Summary:   From Pat Deveney's database:

Progress.
Issued Monthly by the University Association in the Interests of University and World's Congress Extension.
1895--1898? Monthly
Chicago, IL.
Editor: Edmund Buckley, Ph.D., editor in chief; W. Edgar Taylor, A.M., M.S., assistant editor for Universal History; Elizabeth A. Reed, A.M., assistant editor for Universal Literature, Edmund Buckley, Ph.D., Docent of Comparative Religion, University of Chicago, assistant editor for Universal Religion.
1/1, 1895.
$3.75 a year, 72-100 pp.

This was a strange, well-intentioned, optimistic and somewhat pompous creation of the belief in progress and universal advancement through education that had emerged from the the Columbian Exposition and World's Parliament of Religions in 1893. A "University Association" of educators worldwide had been formed to further these goals through extension courses, with this journal as its vehicle. A five-year course of subjects was chosen as necessary: Year 1: Universal History; year 2: Universal Literature; year 3: Civics and Political Economy; year 4: Astronomy; and year 5: Geology, and in addition there were Special Courses, like Universal Religon. Each month's issue gave an exposition of a subset of that year's subject, presenting the student over the year with almost 1,000 pages of organized material to master. The Special Course on Universal Religion, for example, presented articles by everyone who was anyone in the field: F. Max Muller, C. Staniland Wake (on the religion of Australian Aborigines); W.M. Flinders Petrie; George S. Goodspeed; Henry S. Olcott (on Hinayana Buddhism, editing a "Native Writer"); Chantepie de la Saussaye; Count Goblet D'Alviella; B.D. Eeerdmans, et al.
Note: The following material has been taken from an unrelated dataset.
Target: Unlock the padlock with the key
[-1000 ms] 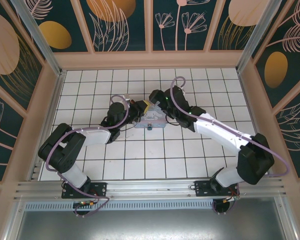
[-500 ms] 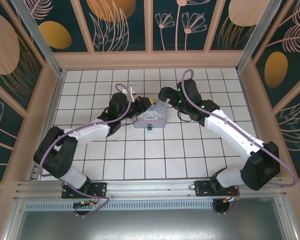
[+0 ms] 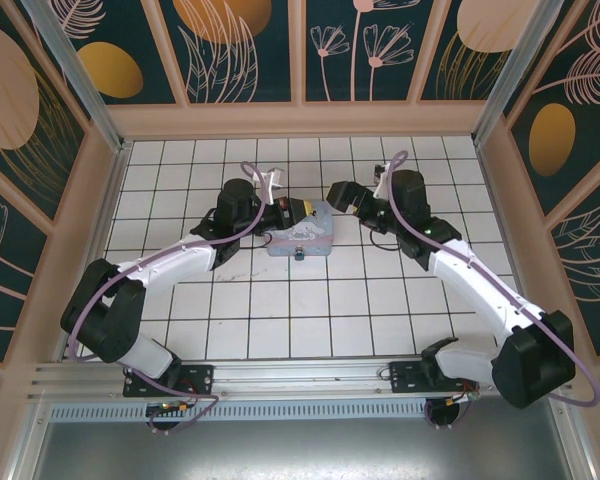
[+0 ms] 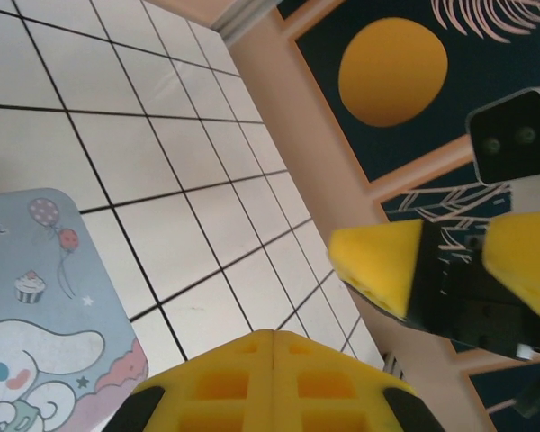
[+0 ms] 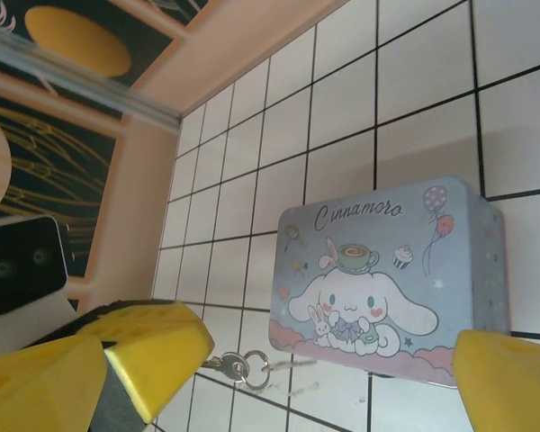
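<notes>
Left gripper [image 4: 272, 337] pinches the key [image 5: 223, 364], seen from right wrist; right gripper [image 4: 450, 263] gapes.

Open across the near tiles of the surface [image 3: 300, 310]; blocked mid-surface by the tin [image 3: 305, 240]. Crowded over its far edge by left gripper [image 3: 298, 210] and right gripper [image 3: 337, 194], close but apart, with key [image 5: 225, 364] dangling beside the tin's corner. Hemmed in by walls [image 3: 300, 120].
</notes>
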Available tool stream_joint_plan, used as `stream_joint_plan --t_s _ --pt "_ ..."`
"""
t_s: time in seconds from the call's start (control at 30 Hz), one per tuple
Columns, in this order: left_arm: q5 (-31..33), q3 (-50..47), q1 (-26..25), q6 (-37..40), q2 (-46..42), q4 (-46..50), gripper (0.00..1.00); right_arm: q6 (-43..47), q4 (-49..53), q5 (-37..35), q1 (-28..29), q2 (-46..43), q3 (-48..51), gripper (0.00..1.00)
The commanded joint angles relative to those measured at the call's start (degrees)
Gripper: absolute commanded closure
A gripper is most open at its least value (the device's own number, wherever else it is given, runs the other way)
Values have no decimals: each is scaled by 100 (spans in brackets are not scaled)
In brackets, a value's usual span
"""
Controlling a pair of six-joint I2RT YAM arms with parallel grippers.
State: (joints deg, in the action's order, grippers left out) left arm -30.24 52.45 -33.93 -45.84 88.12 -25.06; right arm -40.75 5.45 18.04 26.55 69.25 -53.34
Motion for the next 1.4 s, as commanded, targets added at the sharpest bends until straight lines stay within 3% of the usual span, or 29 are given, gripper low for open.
stream_joint_plan --t_s 0.0,0.27,0.4,0.57,0.83,1.37 --pt "-444 243 -32 233 35 -114 100 252 -641 366 -67 -113 123 1" --pt "-896 600 7 210 399 -61 100 384 -1218 693 -114 -50 535 1" --pt "-1231 738 67 92 589 -116 100 466 -2014 1122 -184 -245 1152 2" --pt "-1721 726 205 -62 755 -321 100 329 -2935 1806 -481 -428 1854 26" --pt "-2344 766 386 -323 847 -717 100 254 -3719 2637 -805 -145 2029 49" --pt "-2416 829 442 -197 827 -533 100 -126 -4312 2953 -790 586 1478 52"
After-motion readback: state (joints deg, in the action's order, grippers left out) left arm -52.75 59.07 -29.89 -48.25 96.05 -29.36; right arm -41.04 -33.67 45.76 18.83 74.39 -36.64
On completing the year's subject, the student received a Certificate of Membership duly signed by the officers of the University Association. On passing a satisfactory examination at the close of the Course, members would "be entitled to a Diploma, setting forth with work accomplished." The scheme is an echo or forerunner of the vast wave of diploma mills, like Helmuth P. Holler's Oriental University, on which see the notes under Oriental University Bulletin, that swamped the New Thought/Self-Improvement world a few years later, differing only in the minuscule fee charged, the reputations of the teachers chosen, and the vast volume of the material presented.